How common is postpartum depression

Postpartum depression

What is Postpartum Depression?

Depression can arise in many life situations. This is also the case during pregnancy or in the period after the birth. Postpartum depression is when symptoms of depression occur within the first twelve months after the birth. The symptoms are the same as those of common depression. For example: depression, loss of interest or joy and listlessness.

Persistent postpartum depression can severely limit mothers as the symptoms affect their behavior and emotional state. Those affected often find the depression very stressful. The disease can also have a negative impact on the child's development. Due to the depression, the mother may find it difficult to carry out parental tasks, such as: performing an examination by a pediatrician, accompanying the child as he falls asleep, or ensuring the child's safety.

Puerperium depression affects about 8 out of 100 mothers who have not yet been diagnosed with mental illness. Most have symptoms within the first 3 months after giving birth.
How long such depression lasts varies. Usually the symptoms only appear for a few months. However, it is also possible that the illness lasts longer than the first year after the birth. There may also be further relapses after a depressive phase.

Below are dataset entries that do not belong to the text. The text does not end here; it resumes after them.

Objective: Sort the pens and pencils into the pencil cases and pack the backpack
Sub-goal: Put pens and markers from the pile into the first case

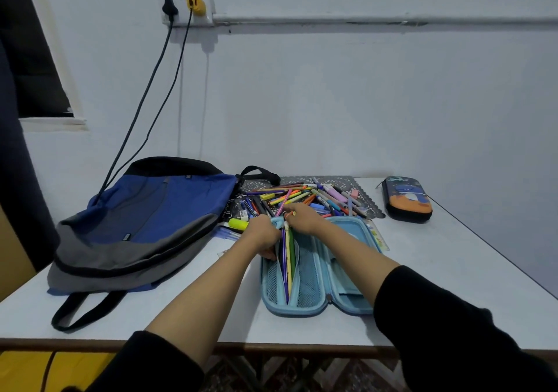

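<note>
An open light-blue pencil case [314,271] lies flat in front of me, with several coloured pencils [288,259] tucked in its left mesh pocket. My left hand [262,231] grips the far left rim of the case. My right hand [303,216] pinches a pink pencil [283,203] at the near edge of a heap of pens and pencils [305,198] behind the case. A blue and grey backpack [145,219] lies flat to the left. A closed dark pencil case [406,198] with an orange and blue picture sits at the far right.
The heap rests on a dark patterned mat [302,180]. A yellow highlighter [238,223] and blue pens [228,234] lie between backpack and case. Two black cables [145,99] hang from a wall socket [185,5] behind the backpack. The table's front edge [271,345] is near me.
</note>
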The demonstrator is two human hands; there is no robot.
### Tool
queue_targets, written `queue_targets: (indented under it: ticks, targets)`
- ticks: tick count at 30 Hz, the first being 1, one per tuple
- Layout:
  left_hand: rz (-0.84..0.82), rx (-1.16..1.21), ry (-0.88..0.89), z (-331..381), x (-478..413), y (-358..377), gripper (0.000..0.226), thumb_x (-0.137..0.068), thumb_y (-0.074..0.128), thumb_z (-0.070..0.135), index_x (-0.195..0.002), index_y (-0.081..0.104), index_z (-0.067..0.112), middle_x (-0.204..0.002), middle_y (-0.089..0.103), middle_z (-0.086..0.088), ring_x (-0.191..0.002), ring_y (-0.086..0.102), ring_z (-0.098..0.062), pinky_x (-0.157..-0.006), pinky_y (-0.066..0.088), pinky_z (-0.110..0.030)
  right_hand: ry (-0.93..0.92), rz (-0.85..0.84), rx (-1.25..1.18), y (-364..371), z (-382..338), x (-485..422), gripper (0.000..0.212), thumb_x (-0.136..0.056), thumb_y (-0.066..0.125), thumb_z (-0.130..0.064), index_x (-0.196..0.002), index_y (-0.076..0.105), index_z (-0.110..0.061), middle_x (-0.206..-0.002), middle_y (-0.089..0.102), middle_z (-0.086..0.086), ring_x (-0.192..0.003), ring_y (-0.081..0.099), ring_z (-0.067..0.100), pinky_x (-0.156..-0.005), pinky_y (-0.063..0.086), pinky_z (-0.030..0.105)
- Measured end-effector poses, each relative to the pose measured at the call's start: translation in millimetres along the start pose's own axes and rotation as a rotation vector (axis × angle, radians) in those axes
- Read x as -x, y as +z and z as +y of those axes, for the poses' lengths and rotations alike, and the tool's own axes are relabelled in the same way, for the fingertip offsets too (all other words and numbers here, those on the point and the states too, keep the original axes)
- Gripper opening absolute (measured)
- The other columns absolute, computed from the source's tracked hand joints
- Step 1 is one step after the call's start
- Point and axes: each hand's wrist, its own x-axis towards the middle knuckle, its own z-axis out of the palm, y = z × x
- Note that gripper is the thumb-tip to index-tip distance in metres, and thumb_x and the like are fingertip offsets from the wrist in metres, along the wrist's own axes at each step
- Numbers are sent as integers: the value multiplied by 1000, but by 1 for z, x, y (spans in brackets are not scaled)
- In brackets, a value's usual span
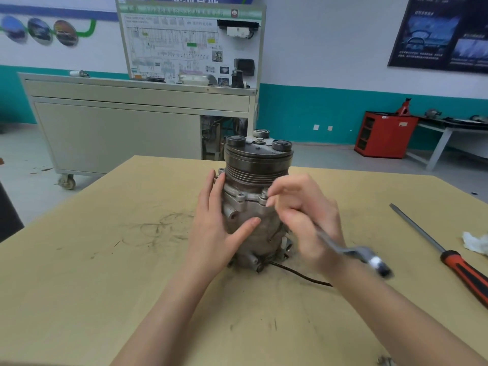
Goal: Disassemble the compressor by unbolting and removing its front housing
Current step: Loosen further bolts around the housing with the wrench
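Observation:
The grey metal compressor (254, 196) stands upright on the wooden table (105, 260), its dark grooved pulley (257, 162) on top. The front housing flange with bolt ears (244, 198) sits just under the pulley. My left hand (219, 225) lies open against the compressor's left side, thumb across the body. My right hand (303, 217) is at the right bolt ear, fingertips pinching at a bolt (264, 194) there. Its other fingers curl round a metal wrench (351, 250), whose blurred head sticks out to the right.
A long screwdriver (443, 249) with a red and black handle lies at the right of the table, beside a white rag (475, 241). A black wire (301, 274) trails from the compressor's base. A grey wheeled cabinet (137, 122) stands behind the table.

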Motion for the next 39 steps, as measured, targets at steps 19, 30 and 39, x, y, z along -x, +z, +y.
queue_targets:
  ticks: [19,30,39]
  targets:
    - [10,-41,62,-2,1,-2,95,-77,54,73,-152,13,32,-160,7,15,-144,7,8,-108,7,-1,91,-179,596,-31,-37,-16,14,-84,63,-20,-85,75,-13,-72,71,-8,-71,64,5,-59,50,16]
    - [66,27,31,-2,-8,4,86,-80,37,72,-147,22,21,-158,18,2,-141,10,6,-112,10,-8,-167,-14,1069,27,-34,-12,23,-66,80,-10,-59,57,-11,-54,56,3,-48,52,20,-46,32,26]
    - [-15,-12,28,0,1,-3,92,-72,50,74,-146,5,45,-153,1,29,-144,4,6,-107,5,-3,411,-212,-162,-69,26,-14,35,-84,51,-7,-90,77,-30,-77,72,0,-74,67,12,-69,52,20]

What causes postpartum depression is largely unknown. A combination of various factors is suspected, such as hormonal fluctuations after pregnancy. It is also possible that women have a genetic susceptibility. The depression can be triggered by stressful events such as the birth of a child or a changed life situation. Certain circumstances can also promote postpartum depression. For example, numerous births, cases of depression in or after pregnancy in one's own family, anxiety disorders during pregnancy or stressful life experiences such as witnessing domestic violence.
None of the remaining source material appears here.